Material provided: Begin

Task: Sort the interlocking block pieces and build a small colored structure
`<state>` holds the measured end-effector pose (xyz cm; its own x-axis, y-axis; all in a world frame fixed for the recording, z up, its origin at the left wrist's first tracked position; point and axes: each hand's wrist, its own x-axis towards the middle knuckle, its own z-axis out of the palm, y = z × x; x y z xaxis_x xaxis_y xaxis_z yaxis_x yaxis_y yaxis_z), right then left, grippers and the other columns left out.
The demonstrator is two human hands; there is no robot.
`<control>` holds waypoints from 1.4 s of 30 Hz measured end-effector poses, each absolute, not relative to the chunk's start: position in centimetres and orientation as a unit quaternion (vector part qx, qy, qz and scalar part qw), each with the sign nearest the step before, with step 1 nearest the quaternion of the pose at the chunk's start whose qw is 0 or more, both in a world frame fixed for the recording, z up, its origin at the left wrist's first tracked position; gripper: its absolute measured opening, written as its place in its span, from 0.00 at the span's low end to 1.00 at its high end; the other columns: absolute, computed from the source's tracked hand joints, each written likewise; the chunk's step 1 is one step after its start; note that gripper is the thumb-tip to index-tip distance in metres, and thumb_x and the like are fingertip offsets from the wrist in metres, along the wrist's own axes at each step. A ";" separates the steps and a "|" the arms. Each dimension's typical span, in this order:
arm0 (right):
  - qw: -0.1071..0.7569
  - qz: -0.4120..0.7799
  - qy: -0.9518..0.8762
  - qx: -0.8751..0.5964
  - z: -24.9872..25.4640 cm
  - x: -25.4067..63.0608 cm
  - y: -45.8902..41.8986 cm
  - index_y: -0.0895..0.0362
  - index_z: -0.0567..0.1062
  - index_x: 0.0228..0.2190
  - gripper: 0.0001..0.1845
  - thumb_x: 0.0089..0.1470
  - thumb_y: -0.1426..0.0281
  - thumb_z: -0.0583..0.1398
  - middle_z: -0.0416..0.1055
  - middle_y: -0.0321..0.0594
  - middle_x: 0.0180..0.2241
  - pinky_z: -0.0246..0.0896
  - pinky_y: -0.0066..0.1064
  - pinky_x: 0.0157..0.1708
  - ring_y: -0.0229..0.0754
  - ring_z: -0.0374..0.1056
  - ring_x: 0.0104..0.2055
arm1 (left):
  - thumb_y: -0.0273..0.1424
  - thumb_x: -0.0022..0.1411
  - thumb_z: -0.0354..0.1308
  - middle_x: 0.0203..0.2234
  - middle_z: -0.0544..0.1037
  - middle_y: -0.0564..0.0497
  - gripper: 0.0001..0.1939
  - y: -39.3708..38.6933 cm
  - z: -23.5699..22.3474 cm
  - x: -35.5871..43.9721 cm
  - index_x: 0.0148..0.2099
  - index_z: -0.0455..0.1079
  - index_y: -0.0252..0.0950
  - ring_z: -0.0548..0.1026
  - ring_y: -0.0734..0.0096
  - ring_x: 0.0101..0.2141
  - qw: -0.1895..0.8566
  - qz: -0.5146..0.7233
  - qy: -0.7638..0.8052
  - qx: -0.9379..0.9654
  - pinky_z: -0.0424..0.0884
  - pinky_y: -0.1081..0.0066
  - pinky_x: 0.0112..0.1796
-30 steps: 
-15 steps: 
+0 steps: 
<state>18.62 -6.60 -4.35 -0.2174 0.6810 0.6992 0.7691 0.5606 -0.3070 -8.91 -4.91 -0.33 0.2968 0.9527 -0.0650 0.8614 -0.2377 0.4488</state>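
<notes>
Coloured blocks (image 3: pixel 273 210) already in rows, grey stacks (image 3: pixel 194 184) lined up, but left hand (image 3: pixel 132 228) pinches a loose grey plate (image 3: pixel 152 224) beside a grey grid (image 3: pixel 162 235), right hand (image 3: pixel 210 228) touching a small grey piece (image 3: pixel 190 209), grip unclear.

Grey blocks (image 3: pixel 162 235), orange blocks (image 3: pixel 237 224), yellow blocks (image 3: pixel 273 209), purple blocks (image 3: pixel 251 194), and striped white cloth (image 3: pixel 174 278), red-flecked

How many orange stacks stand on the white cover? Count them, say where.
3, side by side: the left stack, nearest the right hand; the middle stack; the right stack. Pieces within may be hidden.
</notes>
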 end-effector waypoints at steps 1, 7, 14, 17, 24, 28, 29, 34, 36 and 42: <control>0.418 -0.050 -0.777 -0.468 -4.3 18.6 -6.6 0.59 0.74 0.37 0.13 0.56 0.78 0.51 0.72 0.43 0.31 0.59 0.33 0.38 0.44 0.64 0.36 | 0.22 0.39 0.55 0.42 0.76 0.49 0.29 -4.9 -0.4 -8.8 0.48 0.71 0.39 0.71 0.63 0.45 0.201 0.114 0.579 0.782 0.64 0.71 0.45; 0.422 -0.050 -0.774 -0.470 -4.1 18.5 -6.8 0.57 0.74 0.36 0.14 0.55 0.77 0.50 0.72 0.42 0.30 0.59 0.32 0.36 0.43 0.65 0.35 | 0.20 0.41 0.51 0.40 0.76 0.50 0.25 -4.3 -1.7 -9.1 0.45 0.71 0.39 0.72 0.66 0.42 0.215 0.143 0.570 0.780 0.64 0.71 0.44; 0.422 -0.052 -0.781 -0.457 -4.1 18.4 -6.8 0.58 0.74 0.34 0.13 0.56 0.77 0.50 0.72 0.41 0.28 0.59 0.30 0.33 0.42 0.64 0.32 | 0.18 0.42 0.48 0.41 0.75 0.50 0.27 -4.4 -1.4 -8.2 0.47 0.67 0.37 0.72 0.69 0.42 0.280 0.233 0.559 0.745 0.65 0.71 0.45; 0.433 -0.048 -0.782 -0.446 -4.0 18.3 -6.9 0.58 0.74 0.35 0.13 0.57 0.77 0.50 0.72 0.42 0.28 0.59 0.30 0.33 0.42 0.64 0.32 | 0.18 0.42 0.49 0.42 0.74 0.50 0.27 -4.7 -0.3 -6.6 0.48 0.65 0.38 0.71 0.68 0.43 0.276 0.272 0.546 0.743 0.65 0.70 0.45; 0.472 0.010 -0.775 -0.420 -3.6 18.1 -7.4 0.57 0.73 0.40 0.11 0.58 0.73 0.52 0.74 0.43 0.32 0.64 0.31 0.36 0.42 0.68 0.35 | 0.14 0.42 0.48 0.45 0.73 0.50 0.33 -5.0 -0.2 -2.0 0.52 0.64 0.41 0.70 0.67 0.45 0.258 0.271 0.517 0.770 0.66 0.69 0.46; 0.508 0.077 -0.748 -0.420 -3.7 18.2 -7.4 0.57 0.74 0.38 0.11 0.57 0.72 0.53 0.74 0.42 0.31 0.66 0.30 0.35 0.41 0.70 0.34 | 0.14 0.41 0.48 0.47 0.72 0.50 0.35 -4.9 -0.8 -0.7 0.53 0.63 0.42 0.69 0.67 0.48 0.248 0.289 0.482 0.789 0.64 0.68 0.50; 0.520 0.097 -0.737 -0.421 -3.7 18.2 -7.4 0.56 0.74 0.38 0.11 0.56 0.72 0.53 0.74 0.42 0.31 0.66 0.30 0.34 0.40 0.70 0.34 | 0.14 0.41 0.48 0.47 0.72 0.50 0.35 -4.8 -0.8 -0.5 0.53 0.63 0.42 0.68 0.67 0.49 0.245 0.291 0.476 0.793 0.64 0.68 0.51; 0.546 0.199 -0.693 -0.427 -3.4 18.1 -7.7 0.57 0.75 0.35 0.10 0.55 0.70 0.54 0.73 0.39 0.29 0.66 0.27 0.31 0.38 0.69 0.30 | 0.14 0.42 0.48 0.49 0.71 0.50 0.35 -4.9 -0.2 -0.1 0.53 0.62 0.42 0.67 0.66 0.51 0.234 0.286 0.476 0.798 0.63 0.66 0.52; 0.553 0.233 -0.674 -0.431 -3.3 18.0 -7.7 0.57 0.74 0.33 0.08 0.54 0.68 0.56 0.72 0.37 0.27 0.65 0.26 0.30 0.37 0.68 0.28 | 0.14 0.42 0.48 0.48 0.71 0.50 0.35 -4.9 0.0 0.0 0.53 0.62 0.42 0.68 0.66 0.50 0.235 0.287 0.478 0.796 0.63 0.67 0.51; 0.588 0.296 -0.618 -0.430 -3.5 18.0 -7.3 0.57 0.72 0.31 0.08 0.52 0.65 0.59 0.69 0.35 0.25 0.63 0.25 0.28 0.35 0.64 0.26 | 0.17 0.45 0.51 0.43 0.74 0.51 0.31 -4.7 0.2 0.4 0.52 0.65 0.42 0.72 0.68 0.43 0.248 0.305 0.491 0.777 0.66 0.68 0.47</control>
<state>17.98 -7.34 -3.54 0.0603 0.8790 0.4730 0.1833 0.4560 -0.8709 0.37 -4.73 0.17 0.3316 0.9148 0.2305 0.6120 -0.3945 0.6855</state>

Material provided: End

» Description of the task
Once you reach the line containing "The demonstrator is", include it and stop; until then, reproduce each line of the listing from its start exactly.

» Completed exercise
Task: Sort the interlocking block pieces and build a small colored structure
`<state>` holds the measured end-effector pose (xyz cm; its own x-axis, y-axis; all in a world frame fixed for the recording, z up, its origin at the left wrist's first tracked position; point and axes: each hand's wrist, its own x-axis towards the middle knuckle, its own z-axis out of the palm, y = z × x; x y z xaxis_x xaxis_y xaxis_z yaxis_x yaxis_y yaxis_z), right then left, grippers and the other columns left out.
The demonstrator is two human hands; there is no robot.

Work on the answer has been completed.